Oil prices are falling based on a more-passive-than-expected Fed? That's not a bug, that's a double feature.
First off, lower oil prices help everyone who doesn't own oil stocks or was long in oil futures. What's not to like there? Well, if you were a GOP operative who wants to hang high oil prices around BO's neck, you might be disappointed, but I don't think we need $4 gas to send him packing.
Secondly, having the Fed pass on what the wags were calling QE3 is a good sign. A third round of "quantititive easing" (finance wags made a nod to the Diamond Jubilee girl by christening the last round QE2) would merely have the Fed doing something about a sluggish economy; having hit a liquidity trap on short-term rates (once you take the Fed Funds rate down to near-zero, that monetary policy bullet has been shot), the Fed has tried to spur investment by lowering long-term rates via buying up Treasury bonds rather than T-bills.

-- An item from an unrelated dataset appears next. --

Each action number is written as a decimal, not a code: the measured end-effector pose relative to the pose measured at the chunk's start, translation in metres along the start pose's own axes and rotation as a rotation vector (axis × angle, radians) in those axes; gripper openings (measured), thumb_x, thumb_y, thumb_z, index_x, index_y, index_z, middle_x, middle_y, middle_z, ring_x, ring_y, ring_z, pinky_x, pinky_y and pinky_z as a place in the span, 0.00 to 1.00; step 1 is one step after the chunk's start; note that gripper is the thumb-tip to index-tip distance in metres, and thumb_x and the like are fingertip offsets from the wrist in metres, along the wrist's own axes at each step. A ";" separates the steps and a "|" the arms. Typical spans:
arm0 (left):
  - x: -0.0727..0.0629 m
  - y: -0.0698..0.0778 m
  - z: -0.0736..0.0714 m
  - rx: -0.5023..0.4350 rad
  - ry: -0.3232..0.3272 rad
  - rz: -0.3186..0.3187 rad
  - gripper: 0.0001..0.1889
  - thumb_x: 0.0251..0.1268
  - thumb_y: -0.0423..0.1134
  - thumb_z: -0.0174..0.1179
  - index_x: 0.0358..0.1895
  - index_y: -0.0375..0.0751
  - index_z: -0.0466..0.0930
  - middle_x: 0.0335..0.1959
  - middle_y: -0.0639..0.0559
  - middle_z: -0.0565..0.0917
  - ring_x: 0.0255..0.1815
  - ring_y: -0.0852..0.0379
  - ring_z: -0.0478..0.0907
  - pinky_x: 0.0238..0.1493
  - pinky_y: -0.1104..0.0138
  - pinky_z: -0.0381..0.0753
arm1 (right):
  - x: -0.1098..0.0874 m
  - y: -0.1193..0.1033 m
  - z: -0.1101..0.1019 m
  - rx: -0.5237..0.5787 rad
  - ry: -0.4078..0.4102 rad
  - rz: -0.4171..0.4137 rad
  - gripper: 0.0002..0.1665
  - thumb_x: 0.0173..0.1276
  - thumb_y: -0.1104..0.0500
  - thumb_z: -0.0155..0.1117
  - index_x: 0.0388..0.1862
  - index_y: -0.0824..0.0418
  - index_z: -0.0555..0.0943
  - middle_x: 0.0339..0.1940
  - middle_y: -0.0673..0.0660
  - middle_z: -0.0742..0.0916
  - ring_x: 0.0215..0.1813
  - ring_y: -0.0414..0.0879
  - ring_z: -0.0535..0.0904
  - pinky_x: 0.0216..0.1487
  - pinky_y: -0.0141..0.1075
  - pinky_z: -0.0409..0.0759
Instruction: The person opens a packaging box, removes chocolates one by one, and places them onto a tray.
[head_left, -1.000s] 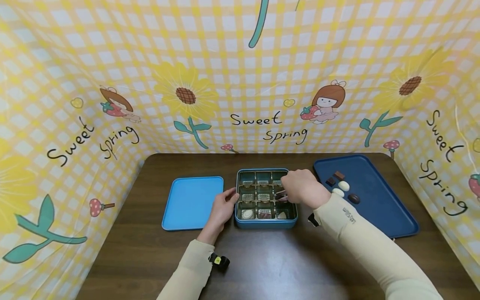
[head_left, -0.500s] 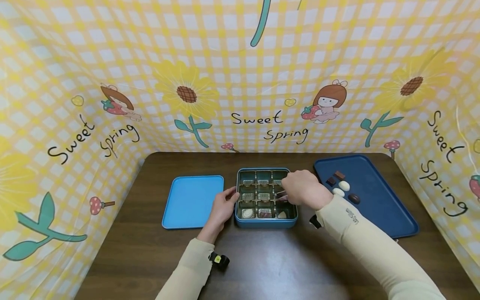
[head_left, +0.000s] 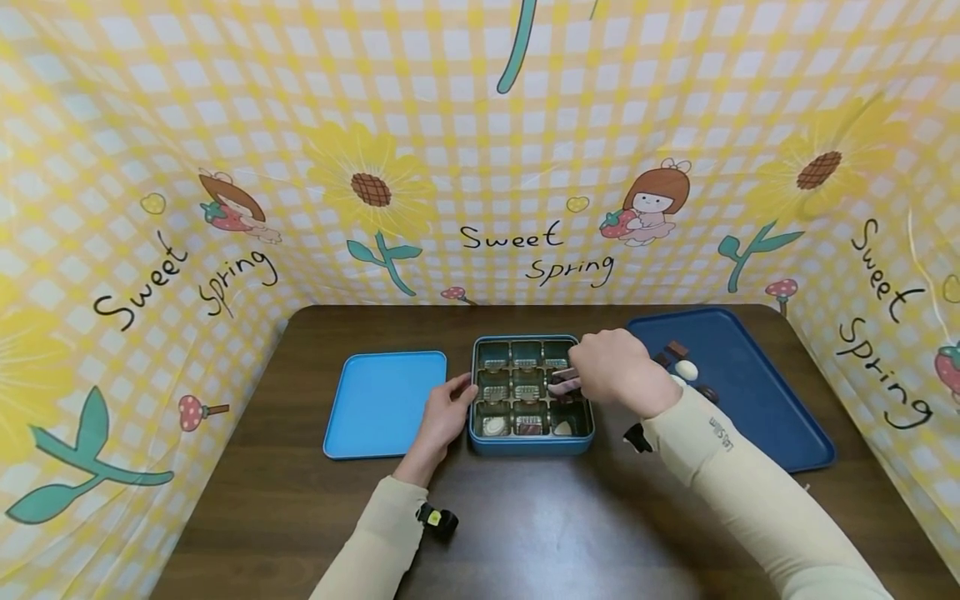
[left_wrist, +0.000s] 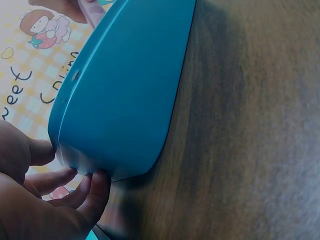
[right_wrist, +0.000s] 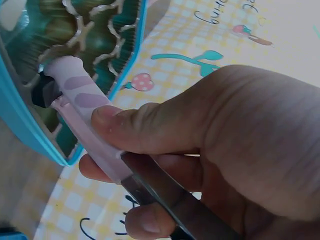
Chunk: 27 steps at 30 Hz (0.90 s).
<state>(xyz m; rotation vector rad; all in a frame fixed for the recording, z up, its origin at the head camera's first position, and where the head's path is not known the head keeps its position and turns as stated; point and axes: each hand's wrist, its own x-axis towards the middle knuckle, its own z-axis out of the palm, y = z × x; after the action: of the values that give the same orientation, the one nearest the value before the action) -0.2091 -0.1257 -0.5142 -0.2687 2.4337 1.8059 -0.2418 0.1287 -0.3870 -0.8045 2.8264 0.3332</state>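
Observation:
A blue box (head_left: 531, 446) with a divided insert stands mid-table. My left hand (head_left: 447, 408) holds its left side, with thumb and fingers around the corner in the left wrist view. My right hand (head_left: 618, 371) grips pink-tipped tongs (right_wrist: 82, 95) over the box's right side. A dark chocolate piece (right_wrist: 46, 91) sits between the tong tips, over the compartments in the right wrist view. In the front row lie a white round chocolate (head_left: 495, 426), a dark rectangular one (head_left: 528, 425) and a pale piece (head_left: 562, 428).
Left of the box lies a light blue lid (head_left: 386, 408). A dark blue tray (head_left: 765, 400) at the right bears several chocolates, among them a white one (head_left: 686, 370) and a brown one (head_left: 677, 350). Patterned cloth (head_left: 480, 167) hangs around the table (head_left: 525, 525).
My right hand has shifted a little to the right with the tongs, and they show higher over the box's right column. My left hand has stayed at the box's left side.

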 end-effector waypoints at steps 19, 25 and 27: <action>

Sounds good on paper, but it puts the Fed's balance sheet at risk, since they're buying bonds when rates are at rock-bottom, any move upward will put the money supply at risk, since it's all those T-bill and T-bonds, rather than gold, that are by-and-large backing up the dollar. A spike in long-term rates will make those T-bonds worth less and put the Fed in an awkward spot where it might lose money rather than make money off the interest it gets on all those securities.
Thus, the Fed passing on a QE3 is a good thing; the drop in oil prices might be signaling a worry about a second recession driving the demand for oil down or (more positively) seeing less inflationary pressures in the absence of a QE3
Keep the greedy oil prices dowen at ALL costs.